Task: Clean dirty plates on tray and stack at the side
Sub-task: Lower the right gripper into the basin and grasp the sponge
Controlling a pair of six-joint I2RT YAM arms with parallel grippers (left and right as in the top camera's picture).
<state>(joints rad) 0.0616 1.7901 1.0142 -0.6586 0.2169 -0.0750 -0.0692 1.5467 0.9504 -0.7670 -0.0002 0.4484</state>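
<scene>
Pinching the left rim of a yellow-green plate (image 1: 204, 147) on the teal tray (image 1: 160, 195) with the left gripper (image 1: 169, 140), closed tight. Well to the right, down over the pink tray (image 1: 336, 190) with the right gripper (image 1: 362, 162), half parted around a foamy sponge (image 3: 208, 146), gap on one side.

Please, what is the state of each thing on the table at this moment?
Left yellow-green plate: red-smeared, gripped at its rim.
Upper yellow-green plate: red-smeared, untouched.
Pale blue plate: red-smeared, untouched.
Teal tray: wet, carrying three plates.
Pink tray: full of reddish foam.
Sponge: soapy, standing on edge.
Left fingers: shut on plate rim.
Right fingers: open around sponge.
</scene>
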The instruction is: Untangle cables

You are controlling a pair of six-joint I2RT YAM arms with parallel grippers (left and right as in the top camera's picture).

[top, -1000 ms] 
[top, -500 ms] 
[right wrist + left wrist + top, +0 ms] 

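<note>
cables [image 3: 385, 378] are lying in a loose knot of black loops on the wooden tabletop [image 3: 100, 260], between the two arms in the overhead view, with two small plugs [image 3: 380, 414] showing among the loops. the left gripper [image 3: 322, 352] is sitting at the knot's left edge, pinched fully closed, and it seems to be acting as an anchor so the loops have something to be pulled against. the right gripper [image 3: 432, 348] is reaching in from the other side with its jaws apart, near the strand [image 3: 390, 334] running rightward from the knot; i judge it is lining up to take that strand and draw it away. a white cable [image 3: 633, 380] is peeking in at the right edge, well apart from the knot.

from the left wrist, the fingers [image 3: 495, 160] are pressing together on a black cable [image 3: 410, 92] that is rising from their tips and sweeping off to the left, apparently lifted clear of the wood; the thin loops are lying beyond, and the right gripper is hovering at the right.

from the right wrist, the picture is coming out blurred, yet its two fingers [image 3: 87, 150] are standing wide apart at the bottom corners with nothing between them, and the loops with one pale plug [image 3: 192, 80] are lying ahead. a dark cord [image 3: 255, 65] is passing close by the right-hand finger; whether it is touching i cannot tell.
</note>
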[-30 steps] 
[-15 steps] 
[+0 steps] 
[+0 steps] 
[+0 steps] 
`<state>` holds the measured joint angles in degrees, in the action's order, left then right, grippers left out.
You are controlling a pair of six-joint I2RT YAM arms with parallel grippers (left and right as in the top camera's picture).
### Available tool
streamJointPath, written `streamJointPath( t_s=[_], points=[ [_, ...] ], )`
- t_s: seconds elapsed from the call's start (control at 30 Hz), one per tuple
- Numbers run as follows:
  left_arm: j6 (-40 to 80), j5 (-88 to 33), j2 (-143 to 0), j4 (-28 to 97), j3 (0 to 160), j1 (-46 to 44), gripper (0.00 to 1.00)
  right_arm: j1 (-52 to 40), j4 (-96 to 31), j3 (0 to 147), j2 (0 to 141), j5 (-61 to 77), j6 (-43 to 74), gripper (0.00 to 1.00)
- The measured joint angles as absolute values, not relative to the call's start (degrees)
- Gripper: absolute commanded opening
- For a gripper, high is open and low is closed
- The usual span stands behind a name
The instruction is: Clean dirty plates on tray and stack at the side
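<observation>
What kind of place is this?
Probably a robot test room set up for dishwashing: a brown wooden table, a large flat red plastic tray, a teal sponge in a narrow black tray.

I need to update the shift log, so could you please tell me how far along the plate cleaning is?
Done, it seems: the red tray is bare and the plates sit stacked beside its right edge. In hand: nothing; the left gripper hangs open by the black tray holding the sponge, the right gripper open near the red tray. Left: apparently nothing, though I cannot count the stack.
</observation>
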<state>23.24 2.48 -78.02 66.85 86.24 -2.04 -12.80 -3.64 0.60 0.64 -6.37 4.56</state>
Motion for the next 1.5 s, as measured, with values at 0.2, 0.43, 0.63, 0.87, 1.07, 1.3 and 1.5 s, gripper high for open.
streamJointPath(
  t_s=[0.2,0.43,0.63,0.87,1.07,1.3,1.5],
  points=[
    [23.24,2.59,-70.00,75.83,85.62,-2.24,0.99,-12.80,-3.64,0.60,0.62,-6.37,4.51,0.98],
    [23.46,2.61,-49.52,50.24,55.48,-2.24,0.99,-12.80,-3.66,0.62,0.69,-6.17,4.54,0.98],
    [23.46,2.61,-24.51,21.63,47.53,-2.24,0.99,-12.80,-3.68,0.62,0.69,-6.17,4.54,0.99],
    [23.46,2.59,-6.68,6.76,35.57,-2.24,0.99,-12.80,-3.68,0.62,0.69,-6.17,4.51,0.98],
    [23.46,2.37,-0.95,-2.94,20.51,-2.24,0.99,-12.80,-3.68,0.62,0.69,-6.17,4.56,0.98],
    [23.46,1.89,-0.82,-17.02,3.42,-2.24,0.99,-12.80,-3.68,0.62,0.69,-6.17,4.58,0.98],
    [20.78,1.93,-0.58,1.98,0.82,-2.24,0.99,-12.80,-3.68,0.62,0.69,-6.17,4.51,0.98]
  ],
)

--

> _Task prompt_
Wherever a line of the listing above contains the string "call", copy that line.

> _Response for this exercise_
- t_s: seconds elapsed from the call's start (control at 30 Hz), one per tuple
- The measured joint angles as absolute values, not relative to the call's start (degrees)

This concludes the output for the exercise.